▸ AIM OF THE EXERCISE
Restate the data exactly as given and keep the pictures out.
---
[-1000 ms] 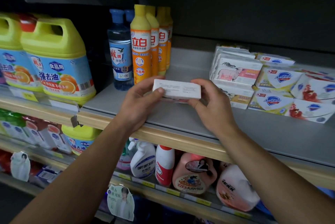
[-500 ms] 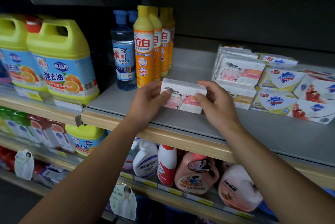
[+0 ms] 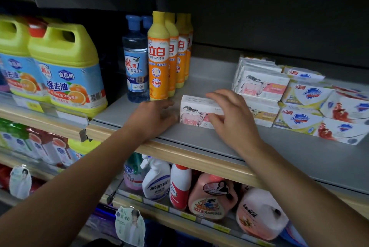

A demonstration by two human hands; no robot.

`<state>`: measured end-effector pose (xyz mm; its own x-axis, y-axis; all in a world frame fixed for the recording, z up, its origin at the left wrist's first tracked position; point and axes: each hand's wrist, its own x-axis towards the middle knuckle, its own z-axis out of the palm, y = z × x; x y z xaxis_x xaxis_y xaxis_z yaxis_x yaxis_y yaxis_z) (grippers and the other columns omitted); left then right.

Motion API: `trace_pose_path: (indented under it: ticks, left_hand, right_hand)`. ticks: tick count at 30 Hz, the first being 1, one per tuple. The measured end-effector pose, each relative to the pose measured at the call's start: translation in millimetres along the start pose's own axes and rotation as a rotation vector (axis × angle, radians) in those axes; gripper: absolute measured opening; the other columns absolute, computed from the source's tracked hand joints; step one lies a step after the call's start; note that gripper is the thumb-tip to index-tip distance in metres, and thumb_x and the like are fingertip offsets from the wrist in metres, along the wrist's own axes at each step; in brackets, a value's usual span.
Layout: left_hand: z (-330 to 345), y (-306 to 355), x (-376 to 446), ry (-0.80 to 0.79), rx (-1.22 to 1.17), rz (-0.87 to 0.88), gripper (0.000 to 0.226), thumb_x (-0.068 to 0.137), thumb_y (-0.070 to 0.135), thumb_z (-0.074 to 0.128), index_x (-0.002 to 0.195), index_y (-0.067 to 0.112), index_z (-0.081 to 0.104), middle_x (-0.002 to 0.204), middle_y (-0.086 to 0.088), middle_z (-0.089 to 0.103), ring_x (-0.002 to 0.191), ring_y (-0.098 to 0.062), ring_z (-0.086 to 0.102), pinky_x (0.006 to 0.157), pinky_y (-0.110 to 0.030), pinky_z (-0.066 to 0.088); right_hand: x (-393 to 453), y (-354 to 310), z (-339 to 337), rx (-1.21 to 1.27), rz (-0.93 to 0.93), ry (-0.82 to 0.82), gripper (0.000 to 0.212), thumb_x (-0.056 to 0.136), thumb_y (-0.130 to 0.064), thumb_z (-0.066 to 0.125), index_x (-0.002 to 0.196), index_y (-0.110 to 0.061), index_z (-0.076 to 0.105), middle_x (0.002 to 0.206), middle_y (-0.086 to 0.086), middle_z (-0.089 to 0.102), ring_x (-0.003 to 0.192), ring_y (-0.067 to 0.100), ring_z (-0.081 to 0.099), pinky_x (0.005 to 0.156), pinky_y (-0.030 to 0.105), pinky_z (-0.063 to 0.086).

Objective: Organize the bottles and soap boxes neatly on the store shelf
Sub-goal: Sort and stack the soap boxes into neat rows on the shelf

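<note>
- A white soap box printed with a pink sheep stands on its long edge on the grey shelf, near the front lip, picture side facing out.
- The right hand lies over the box's right end: its fingers reach across the top edge and the thumb presses the front face, so the hand grips the box.
- The left hand rests on the shelf just to the left of the box, fingers stretched and loose, tips close to the box's left end; whether they touch it cannot be told through the motion blur. It holds nothing.
- To the right of the box, more sheep-printed boxes sit in a stack, the upper ones with pink panels and a lower one with a yellow panel.
- Further right lie white soap boxes with blue shield logos, some turned at an angle, and boxes with red flower prints at the far right.
- Behind the left hand stands a row of orange bottles with yellow caps, one behind another toward the back of the shelf.
- Just beside them on the left is a clear blue-capped bottle, with a second blue cap showing behind it.
- On the neighbouring shelf section to the left stand large yellow-green jugs with orange-fruit labels.
- The shelf below carries a white spray bottle, a red-and-white bottle and pink jugs.
</note>
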<state>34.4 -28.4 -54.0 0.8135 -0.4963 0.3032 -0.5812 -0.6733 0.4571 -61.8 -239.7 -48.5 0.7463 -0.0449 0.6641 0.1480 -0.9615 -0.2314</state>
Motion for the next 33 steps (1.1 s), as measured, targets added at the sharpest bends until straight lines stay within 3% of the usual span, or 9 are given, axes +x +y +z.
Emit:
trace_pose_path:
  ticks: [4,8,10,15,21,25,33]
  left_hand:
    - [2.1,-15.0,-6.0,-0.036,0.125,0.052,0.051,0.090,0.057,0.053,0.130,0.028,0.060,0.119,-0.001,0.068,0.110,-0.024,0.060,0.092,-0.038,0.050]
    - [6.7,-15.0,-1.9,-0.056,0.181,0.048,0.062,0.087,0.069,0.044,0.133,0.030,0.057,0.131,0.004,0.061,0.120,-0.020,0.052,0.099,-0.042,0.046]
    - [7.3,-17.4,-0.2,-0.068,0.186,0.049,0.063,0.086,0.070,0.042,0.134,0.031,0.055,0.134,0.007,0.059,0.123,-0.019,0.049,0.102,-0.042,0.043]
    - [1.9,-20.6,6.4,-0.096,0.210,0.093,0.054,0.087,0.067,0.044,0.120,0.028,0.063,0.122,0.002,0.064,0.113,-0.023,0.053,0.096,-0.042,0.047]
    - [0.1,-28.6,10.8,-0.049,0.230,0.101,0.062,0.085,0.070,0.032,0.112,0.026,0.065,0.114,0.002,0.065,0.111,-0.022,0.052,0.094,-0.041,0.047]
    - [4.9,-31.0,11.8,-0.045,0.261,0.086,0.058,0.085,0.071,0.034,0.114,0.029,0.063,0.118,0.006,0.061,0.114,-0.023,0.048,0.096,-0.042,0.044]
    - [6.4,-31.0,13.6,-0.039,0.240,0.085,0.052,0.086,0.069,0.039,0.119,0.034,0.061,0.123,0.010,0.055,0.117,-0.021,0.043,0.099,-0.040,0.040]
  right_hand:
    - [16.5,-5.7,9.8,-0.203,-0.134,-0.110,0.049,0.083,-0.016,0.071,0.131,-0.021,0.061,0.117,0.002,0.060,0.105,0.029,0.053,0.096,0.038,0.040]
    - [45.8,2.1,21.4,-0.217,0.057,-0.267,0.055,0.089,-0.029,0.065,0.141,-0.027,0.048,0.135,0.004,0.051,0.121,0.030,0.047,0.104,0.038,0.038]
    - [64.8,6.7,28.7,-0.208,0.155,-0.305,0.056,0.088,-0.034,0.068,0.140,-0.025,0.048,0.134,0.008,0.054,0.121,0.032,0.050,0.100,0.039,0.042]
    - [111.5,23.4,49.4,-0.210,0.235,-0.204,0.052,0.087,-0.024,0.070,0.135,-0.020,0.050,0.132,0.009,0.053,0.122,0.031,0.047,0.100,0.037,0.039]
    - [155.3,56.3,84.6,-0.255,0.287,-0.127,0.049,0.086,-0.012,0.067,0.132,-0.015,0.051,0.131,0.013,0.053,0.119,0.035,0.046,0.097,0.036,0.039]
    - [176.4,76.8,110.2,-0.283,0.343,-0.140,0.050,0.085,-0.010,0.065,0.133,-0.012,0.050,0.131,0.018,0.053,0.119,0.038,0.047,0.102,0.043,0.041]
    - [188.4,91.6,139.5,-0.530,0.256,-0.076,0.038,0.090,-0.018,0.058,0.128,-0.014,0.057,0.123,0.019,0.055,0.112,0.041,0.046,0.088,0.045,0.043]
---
▸ RESULT FOR THIS TASK
[-1000 ms] 
[-500 ms] 
[+0 ms] 

A demonstration by two human hands; no robot.

`<state>`: measured end-effector pose (xyz mm; its own x-axis, y-axis; all in a world frame fixed for the recording, z up, its origin at the left wrist's first tracked position; point and axes: each hand's wrist, its own x-axis towards the middle knuckle, its own z-axis out of the palm, y = z × x; x y z xaxis_x xaxis_y xaxis_z yaxis_x yaxis_y yaxis_z) (grippers and the other columns omitted); left then right.

Motion API: `trace_pose_path: (indented under it: ticks, left_hand, right_hand)`. ticks: tick count at 30 Hz, the first being 1, one per tuple. The measured end-effector pose, each relative to the pose measured at the call's start: translation in millimetres along the start pose's own axes and rotation as a rotation vector (axis × angle, radians) in those axes; gripper: absolute measured opening; the other columns absolute, computed from the source's tracked hand joints; step one lies a step after the call's start; note that gripper is the thumb-tip to index-tip distance in metres, and thumb_x and the like are fingertip offsets from the wrist in metres, along the wrist's own axes at each step; in brackets, a value's usual span.
Layout: left_hand: z (-330 to 345), y (-306 to 355), x (-376 to 446), ry (-0.80 to 0.79), rx (-1.22 to 1.17), rz (-0.87 to 0.88), gripper (0.000 to 0.226), thumb_x (-0.068 to 0.137), thumb_y (-0.070 to 0.135), thumb_z (-0.074 to 0.128), index_x (-0.002 to 0.195), index_y (-0.067 to 0.112), index_z (-0.081 to 0.104), middle_x (-0.002 to 0.204), middle_y (-0.086 to 0.088), middle_z (-0.089 to 0.103), ring_x (-0.002 to 0.191), ring_y (-0.098 to 0.062), ring_z (-0.086 to 0.102), pinky_x (0.006 to 0.157), pinky_y (-0.110 to 0.030), pinky_z (-0.066 to 0.088); right_hand: x (-393 to 453), y (-354 to 310), z (-339 to 337), rx (-1.21 to 1.27), rz (-0.93 to 0.93), ry (-0.82 to 0.82), gripper (0.000 to 0.212), thumb_x (-0.056 to 0.136), thumb_y (-0.130 to 0.064), thumb_z (-0.066 to 0.125), index_x (-0.002 to 0.196), index_y (-0.110 to 0.061), index_z (-0.076 to 0.105), middle_x (0.002 to 0.206), middle_y (-0.086 to 0.086), middle_z (-0.089 to 0.102), ring_x (-0.003 to 0.192), ring_y (-0.067 to 0.100), ring_z (-0.081 to 0.099), pinky_x (0.005 to 0.156), pinky_y (-0.030 to 0.105), pinky_z (-0.063 to 0.086).

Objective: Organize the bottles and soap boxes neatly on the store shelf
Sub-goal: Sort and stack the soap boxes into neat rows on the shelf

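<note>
- A white soap box printed with a pink sheep stands on its long edge on the grey shelf, near the front lip, picture side facing out.
- The right hand lies over the box's right end: its fingers reach across the top edge and the thumb presses the front face, so the hand grips the box.
- The left hand rests on the shelf just to the left of the box, fingers stretched and loose, tips close to the box's left end; whether they touch it cannot be told through the motion blur. It holds nothing.
- To the right of the box, more sheep-printed boxes sit in a stack, the upper ones with pink panels and a lower one with a yellow panel.
- Further right lie white soap boxes with blue shield logos, some turned at an angle, and boxes with red flower prints at the far right.
- Behind the left hand stands a row of orange bottles with yellow caps, one behind another toward the back of the shelf.
- Just beside them on the left is a clear blue-capped bottle, with a second blue cap showing behind it.
- On the neighbouring shelf section to the left stand large yellow-green jugs with orange-fruit labels.
- The shelf below carries a white spray bottle, a red-and-white bottle and pink jugs.
</note>
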<state>34.4 -28.4 -54.0 0.8135 -0.4963 0.3032 -0.5812 -0.6733 0.4571 -61.8 -239.7 -48.5 0.7463 -0.0449 0.6641 0.1480 -0.9615 -0.2314</state>
Motion for the next 33 steps (1.1 s), as measured, targets added at the sharpest bends until straight lines stay within 3% of the usual span, or 9 are given, axes +x +y +z.
Emit:
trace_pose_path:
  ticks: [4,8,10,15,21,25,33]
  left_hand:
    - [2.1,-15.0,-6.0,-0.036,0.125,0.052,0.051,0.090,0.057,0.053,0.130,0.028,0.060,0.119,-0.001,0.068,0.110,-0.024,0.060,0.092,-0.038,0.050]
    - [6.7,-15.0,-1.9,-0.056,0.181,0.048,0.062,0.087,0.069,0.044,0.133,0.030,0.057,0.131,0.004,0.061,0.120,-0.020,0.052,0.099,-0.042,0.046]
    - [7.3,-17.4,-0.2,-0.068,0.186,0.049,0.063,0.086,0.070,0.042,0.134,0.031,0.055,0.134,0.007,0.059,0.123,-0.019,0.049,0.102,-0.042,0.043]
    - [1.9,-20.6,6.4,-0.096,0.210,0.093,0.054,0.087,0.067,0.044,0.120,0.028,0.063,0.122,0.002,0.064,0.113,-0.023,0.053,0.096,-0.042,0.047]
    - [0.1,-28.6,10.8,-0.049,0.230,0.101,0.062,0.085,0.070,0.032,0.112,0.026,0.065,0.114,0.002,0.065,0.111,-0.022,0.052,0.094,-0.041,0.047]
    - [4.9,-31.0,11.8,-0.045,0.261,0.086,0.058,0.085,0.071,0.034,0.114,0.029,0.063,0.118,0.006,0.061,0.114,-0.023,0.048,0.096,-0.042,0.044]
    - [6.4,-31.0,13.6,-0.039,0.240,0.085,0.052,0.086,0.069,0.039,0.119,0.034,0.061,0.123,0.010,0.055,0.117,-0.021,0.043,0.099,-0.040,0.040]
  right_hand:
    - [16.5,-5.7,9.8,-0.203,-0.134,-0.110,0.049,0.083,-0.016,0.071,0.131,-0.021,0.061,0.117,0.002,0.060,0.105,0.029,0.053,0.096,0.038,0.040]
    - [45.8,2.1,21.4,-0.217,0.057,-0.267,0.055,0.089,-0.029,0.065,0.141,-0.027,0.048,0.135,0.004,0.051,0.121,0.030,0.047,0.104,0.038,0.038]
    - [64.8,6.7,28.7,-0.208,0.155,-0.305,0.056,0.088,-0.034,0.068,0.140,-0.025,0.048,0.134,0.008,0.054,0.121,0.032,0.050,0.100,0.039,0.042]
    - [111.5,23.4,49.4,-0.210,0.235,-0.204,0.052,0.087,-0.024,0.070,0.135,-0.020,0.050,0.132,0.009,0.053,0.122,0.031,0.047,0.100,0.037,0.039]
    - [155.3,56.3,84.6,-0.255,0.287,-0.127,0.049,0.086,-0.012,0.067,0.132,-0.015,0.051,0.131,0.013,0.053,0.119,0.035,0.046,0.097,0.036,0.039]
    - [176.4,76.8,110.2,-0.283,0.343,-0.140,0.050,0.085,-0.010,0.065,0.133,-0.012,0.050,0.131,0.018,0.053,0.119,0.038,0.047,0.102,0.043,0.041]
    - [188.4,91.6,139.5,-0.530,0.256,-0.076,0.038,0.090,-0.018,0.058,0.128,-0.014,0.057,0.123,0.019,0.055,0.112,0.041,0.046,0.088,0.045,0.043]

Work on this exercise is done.